Да, важна каждая пара рук. Но эти руки нужно рационально использовать.
Логика, последовательность, факты. Чиновники и врачи, которые говорили ей всё это, сами не собирались становиться «простыми солдатами на поле брани». Она подозревала, что не без их содействия не отправилась на фронт. Старая гвардия, особенно мужская её часть, то есть, почти все – всё ещё старалась не отправлять на войну незамужних женщин. Пусть даже все газеты звали вербоваться «любую, у которой есть хоть какие-то медицинские навыки».
Но превращать специалиста, которых не хватает по всей стране, в неквалифицированную рабочую силу – нелогично. От этого нет никакой пользы. Мало того. Это прямой вред, о котором свидетельствуют тысячи неверных диагнозов, засилье мракобесия и смертей, которые всё же можно было предотвратить. По крайней мере, не отнимать у больных шанс на выздоровление.
Она победила, пусть даже победа не была полной. Мест для новых пациентов не было нигде, больных просто некуда было госпитализировать, они оставались дома и им нужен был врач.
С пренебрежением (и без всякой логики) санитарный инспектор заметил: в городе осталось так мало населения, что им нечего терять.
Она не обращала внимания на выпады.
Справедливости ради, женщине-врачу действительно было непросто.

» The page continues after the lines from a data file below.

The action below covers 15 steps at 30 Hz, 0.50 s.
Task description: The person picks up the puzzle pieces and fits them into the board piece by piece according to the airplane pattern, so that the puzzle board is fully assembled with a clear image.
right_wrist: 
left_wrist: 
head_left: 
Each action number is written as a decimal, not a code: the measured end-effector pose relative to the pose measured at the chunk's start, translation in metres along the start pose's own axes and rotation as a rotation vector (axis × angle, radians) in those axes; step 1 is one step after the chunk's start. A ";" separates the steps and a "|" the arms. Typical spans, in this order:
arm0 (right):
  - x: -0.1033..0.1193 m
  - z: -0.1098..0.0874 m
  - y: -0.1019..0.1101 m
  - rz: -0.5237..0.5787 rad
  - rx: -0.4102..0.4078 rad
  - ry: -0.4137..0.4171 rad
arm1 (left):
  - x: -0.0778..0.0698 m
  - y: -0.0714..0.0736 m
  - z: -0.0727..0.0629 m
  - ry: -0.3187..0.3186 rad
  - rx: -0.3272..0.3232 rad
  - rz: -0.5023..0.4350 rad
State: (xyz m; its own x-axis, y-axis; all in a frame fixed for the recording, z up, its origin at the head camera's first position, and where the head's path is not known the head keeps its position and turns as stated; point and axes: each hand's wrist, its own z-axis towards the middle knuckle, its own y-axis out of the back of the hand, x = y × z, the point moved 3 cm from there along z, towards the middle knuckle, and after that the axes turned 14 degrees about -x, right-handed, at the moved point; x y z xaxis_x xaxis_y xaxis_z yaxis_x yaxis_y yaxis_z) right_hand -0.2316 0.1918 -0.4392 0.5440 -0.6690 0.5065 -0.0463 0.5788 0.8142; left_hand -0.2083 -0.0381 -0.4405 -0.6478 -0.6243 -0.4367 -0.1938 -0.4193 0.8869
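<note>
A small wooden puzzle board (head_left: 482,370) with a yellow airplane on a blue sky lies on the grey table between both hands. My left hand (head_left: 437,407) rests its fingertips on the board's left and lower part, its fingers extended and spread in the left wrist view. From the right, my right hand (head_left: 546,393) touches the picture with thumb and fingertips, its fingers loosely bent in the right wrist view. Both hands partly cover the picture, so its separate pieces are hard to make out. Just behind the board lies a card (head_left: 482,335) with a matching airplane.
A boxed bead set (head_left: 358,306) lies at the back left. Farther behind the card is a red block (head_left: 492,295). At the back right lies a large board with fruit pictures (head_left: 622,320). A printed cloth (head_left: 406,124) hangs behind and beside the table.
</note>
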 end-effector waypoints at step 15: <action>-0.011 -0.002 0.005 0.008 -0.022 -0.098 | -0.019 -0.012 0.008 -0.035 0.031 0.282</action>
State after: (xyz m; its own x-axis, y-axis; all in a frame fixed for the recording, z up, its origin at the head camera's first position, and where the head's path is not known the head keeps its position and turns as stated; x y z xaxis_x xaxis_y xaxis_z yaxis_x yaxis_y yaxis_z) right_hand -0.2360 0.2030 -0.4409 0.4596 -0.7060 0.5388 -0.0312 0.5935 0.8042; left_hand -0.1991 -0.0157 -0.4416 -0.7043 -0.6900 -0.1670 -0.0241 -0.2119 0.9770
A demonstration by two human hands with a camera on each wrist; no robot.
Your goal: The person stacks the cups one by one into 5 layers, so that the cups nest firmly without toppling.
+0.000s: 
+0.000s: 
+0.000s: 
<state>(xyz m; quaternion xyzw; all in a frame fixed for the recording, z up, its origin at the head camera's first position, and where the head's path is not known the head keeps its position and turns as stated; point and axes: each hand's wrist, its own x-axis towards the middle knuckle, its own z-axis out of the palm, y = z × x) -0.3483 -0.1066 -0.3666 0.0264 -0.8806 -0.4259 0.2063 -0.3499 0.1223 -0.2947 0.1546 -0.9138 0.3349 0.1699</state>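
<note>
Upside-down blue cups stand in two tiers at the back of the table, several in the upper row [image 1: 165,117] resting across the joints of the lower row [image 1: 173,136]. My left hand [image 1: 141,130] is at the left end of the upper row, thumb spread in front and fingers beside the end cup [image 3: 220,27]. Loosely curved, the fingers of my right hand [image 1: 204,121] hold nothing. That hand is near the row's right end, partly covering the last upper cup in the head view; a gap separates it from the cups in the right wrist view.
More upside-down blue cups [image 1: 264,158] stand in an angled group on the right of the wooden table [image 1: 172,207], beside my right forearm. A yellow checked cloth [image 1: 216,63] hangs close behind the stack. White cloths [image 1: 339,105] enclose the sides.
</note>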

Поэтому она купила и научилась водить автомобиль, и тяжёлый докторский саквояж больше не нужно было всё время носить в руках. Она могла приехать куда угодно. Оказывалась у больного быстрее, чем другие врачи, за которыми посылали экипаж. Тщательно следовала гигиене и тем более никогда не позволила бы себе пить, как это делали многие коллеги, включая женский обслуживающий персонал. Старалась быть одинаково доброжелательной со всеми, ни в коем случае не опускаться до сплетен, и твёрдо держалась в стороне от городских дрязг.
Дело, прежде всего и только дело. Как можно этого не понимать?
Кроме того, она считала недопустимыми плоские, глупые, панибратские шутки, которые позволяли себе некоторые врачи.
Уважение, достоинство, внимательность – как можно быть врачом без всего этого?
Если кто-то здесь странный, то не она.
Да, врачи почти бессильны против испанки. Больше половины жителей страны болели этим новым гриппом и ещё никогда не было столько смертей. Но это не значит, что можно сдаться. Она уговаривала пациентов и беседовала с их домашними. Объясняла, что следует не позволять себе паники, выполнять все предписания Службы Здоровья, тщательно мыть руки, не переставать мыться целиком, как это делалось обычно во время болезни, а наоборот: постараться как можно чаще делать водные процедуры. Настаивала на важности постоянного проветривания помещений и просила по возможности держать открытыми окна в комнатах больных. Напоминала, что нужно обрабатывать хлорной известью ванные и уборные и ежедневно мыть полы со щёлоком или карболовой кислотой.